Я со смехом вскинула вверх обе руки, не ожидая реакции или ответа. После паузы я отвела взгляд и продолжила экскурсию.
– Еще можно говорить «синдром Аспергера». В моем больничном листе написано «высокофункциональный аутизм». Я сама путаюсь, поэтому просто говорю, что я аутистка. Так, здесь лестница на второй этаж и…
Поднимаясь по ступенькам, он перебил меня.
– И скажешь мне, что тут дверь, а за ней гостиная, точно как внизу, кухня с видом на мусорку и ванная зеленого цвета?
– Примерно так.
– Меня это вовсе не беспокоит, Фаб.
– Меня тоже, я так и сказала Этьену: я готова делать ремонт.
Рассмеявшись, он сказал:
– То есть я не против, что ты аутистка.
Я чувствовала себя нелепо.
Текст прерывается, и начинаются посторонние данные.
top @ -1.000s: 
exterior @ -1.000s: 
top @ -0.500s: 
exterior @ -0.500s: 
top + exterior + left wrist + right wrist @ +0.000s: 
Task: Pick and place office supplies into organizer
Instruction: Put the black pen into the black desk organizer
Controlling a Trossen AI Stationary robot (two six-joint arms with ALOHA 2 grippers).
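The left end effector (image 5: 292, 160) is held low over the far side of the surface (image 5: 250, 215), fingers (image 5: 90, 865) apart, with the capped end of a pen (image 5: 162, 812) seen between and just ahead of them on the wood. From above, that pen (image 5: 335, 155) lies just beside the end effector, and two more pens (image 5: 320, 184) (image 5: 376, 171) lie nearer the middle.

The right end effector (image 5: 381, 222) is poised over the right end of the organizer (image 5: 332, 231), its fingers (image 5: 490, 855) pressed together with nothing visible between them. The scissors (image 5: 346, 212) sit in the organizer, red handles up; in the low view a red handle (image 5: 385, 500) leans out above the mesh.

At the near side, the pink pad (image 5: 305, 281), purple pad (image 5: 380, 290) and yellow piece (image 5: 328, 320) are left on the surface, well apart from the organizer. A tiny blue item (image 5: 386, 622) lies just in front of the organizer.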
Закусив губу, я стала отколупывать кусок штукатурки на стене лестничной клетки, не зная, что сказать. Поблагодарить? Я просто ответила:
– Окей…
После этого я сменила тему, потому что не знала, что еще говорить.
– Начнем осмотр заново, как нормальные люди?
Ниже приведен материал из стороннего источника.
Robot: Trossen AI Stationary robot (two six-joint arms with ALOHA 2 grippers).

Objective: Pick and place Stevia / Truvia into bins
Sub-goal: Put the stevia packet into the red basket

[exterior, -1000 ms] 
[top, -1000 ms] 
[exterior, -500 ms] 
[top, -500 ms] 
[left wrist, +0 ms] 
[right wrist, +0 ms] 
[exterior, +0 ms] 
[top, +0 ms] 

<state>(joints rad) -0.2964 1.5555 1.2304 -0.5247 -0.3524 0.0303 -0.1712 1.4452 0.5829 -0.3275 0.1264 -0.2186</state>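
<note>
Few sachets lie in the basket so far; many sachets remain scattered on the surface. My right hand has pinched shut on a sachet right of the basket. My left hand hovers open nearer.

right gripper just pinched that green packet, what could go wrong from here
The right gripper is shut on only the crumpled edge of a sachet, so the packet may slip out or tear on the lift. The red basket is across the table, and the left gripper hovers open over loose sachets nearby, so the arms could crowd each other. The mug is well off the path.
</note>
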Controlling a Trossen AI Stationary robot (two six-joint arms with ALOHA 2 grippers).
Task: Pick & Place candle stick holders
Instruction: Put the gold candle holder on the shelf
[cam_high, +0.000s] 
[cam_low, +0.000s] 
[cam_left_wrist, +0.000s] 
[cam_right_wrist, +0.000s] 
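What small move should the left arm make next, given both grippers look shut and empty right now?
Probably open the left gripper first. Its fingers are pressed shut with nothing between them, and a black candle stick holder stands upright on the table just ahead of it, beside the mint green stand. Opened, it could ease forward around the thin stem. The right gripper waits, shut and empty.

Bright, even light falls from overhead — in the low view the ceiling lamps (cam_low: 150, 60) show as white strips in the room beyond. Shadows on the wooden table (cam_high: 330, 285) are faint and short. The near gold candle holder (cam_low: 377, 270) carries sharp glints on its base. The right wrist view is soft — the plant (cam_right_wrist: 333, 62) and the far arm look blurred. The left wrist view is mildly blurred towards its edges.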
Мы облазили все углы дома, изнутри и снаружи, и закончили в шестнадцать минут шестого. Я собиралась позвонить оценщику, но Шарль уже увидел, что можно быстро отремонтировать. Мне хотелось поскорее поговорить с Этьеном – сесть и обсудить будущее дуплекса. Вариант перепродажи в мою формулу больше не вписывался.
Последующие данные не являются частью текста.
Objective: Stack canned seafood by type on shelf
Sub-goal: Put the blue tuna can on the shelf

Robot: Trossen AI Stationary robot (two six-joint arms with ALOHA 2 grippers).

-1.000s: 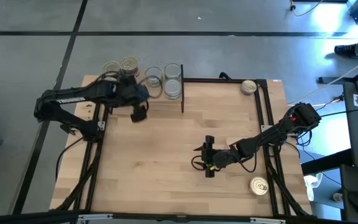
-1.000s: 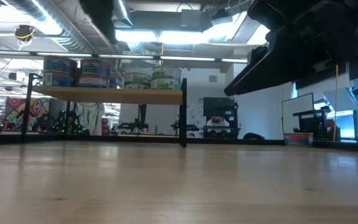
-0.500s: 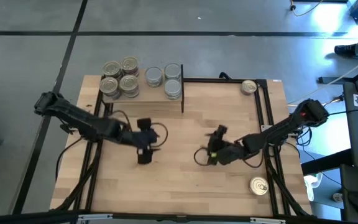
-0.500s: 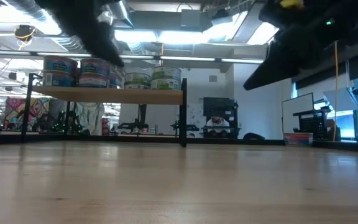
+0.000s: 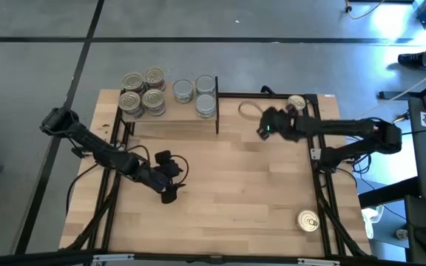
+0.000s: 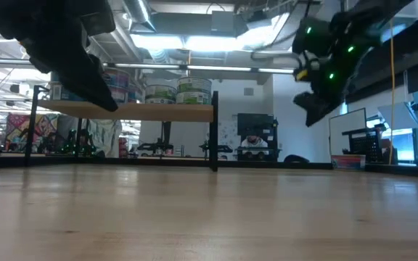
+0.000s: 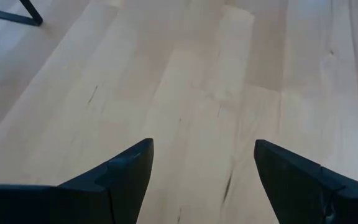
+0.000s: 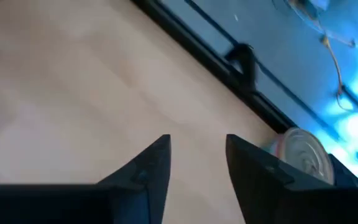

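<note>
Two tins lay off the shelf (image 5: 170,118): far tin (image 5: 296,103), near tin (image 5: 308,220). Right gripper (image 5: 266,127) hovered near the far tin, fingers narrowly apart, empty; left gripper (image 5: 166,196) wide, empty. Rigid, smooth, probably fairly heavy: grip across the side wall.

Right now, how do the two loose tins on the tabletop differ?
The far tin lies at the table's far right corner, close to the right tool; the near tin lies by the right edge near the front, with neither tool close. The near tin's pull-tab shows plainly; the far tin's lid detail is unclear. Both are round, gold-topped, flat on the tabletop, off the shelf.
</note>
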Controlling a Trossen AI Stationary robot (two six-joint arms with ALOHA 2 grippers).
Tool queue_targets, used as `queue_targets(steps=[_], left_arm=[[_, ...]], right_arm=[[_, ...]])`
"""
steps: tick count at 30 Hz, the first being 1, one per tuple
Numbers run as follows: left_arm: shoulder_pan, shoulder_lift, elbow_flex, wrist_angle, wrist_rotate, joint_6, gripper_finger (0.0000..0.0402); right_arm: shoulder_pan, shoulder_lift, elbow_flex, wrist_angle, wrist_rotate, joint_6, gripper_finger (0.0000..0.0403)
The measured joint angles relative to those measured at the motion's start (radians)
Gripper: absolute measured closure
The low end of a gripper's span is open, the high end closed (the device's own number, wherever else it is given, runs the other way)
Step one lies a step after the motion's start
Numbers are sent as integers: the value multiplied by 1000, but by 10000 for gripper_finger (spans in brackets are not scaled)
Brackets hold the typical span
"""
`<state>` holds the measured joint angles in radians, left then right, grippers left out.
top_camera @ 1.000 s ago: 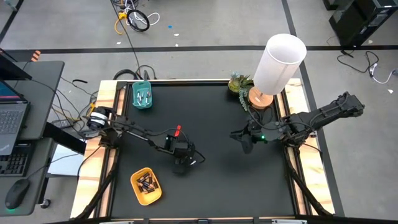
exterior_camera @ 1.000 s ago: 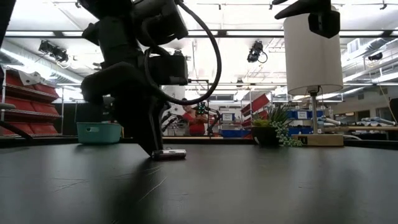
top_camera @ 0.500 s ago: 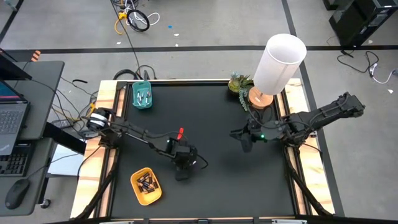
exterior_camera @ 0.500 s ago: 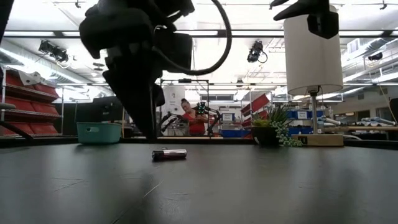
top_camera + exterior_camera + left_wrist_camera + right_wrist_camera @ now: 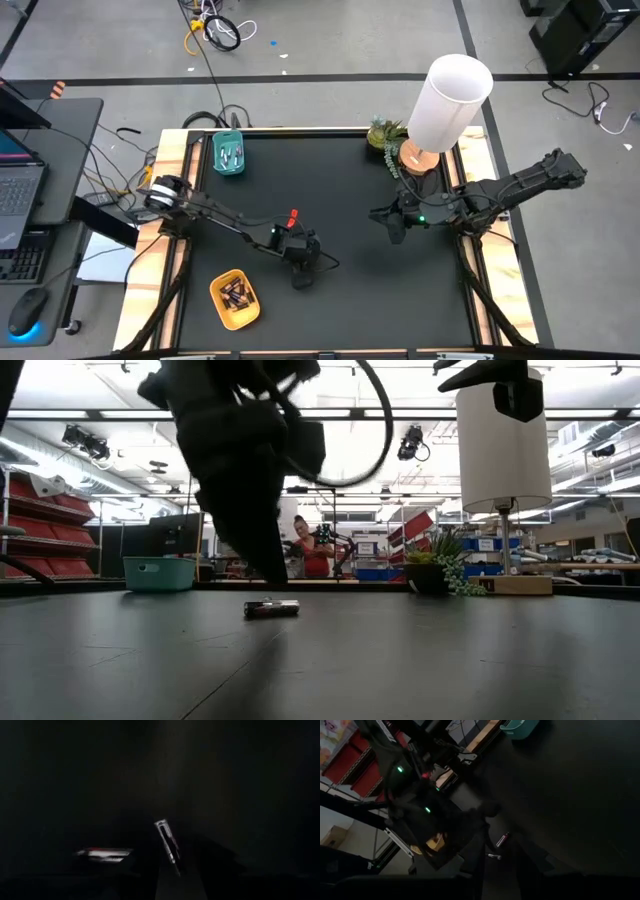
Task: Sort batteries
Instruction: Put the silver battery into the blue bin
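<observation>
My left gripper (image 5: 302,275) hangs over the middle of the black table, a little above it (image 5: 268,570), shut on a battery (image 5: 168,845). A second battery (image 5: 272,607) lies on its side on the table just beneath it, and shows in the left wrist view too (image 5: 105,852). The yellow oval tray (image 5: 215,295) at the near left holds several dark batteries. The teal tray (image 5: 216,155) at the far left holds a few pale ones. My right gripper (image 5: 394,232) waits raised over the table's right half. My left gripper pinches one battery between its two fingers. The fingers come from above, slanting down. The battery stands tilted in the hold with its silvery end (image 5: 161,824) pointing away from the wrist, clear of the table. The darkness of the wrist view hides the exact place of contact.
A white-shaded lamp (image 5: 450,100) and a small potted plant (image 5: 382,135) stand at the far right corner. The table's wooden side rails (image 5: 170,250) run along both edges. Bare black table lies between the two arms and toward the near edge.
My left gripper has risen from the table beside the lying battery. It has also gone a little toward the table's right and near edges, and its wrist has rolled. The lying battery has stayed where it was.
</observation>
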<state>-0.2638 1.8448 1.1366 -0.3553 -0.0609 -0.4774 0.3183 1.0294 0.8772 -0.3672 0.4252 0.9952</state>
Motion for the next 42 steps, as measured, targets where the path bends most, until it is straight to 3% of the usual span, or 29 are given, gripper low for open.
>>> queue_targets(steps=[8,13,25,36,42], left_arm=[[-8,97,6,14,9,-53,279],[-12,99,4,11,-4,-5,369],[-8,59,41,-16,-33,52,372],[36,-128,52,-140,-145,103,372],[157,-238,53,-476,-371,175,372]], right_arm=[[2,0,0,30,0,1,316],[2,0,0,30,0,-3,316],[-8,0,0,27,0,-10,316],[-8,0,0,20,18,-10,316],[-8,0,0,23,19,-8,316]])
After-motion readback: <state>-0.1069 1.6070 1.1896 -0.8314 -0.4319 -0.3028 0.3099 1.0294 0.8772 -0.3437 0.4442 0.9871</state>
Мне понадобились всего сутки, чтобы привязаться к этому месту. Я даже стала понимать, почему мама продала семейный дом ради переезда сюда. Конечно, это было во многом потому, что она хотела последовать за Марселем, но мне казалось, что пейзаж все же сыграл не последнюю роль. Я предложила Шарлю прогуляться до магазина и взять что-нибудь поесть и попить. Когда мы вошли в магазин, голос Жослена заставил меня подпрыгнуть.
– Ого! Какие люди! Как дела, Шарли?
Надо было раньше догадаться, что они могут быть знакомы.
– Привет, Жослен! А у тебя?
– Всё строишь?
– Строю!
Мы взяли творожного сыра, чипсов и пива. Жослен смотрел, как мы возвращаемся к прилавку, и я уже знала, что он собирается поболтать.
– Забавно, вчера ты спросила у меня, есть ли в округе врач, и я рассказал тебе о нашей желтой клинике. Так ты не знала, что это он ее построил?
Доставая кошелек, Шарль повернулся ко мне.
– Тебе нужен был врач?
Жослен поспешно ответил за меня:
– Нет, нет, не ей. Гуру, которому сломал нос ее брат!
Шарль недоуменно поднял брови, глядя на меня.
Жослен рассмеялся, отдавая Шарлю сдачу.
– Черт, вы что, только что встретились?
Мне хотелось сказать Жослену, что было бы интересно посмотреть, как он выглядит с закрытым ртом. По дороге обратно мне пришлось рассказать историю с Этьеном и Марселем. Шарль сказал:
– Да уж, настоящий псих.
– Который из двух?
Мы засмеялись. Я вслух извинилась перед Этьеном, хоть его и не было рядом.
Когда мы снова вошли в дом, я вынула бутылку вина, которую не допила накануне. Мы сели на лестнице поесть и посмотреть на пейзаж.
Второй вечер подряд Сент-Огюст облачался в оранжевую пижаму, готовясь ко сну. Оказалось, мне нравятся закаты, а ведь я всегда утверждала, что от них тоскливо – хоть вой. Мне бы хотелось иметь пульт, чтобы можно было сотню раз прокручивать этот момент, когда оранжевый свет вздрагивает в агонии, прежде чем за несколько секунд исчезнуть. Как ни грустно, он мне напомнил о моих пациентах, которые тоже проживали свой последний закат. Никто не знал, когда исчезнет их последний проблеск, но все были готовы ко всему и старались показать им, как нам будет не хватать их света.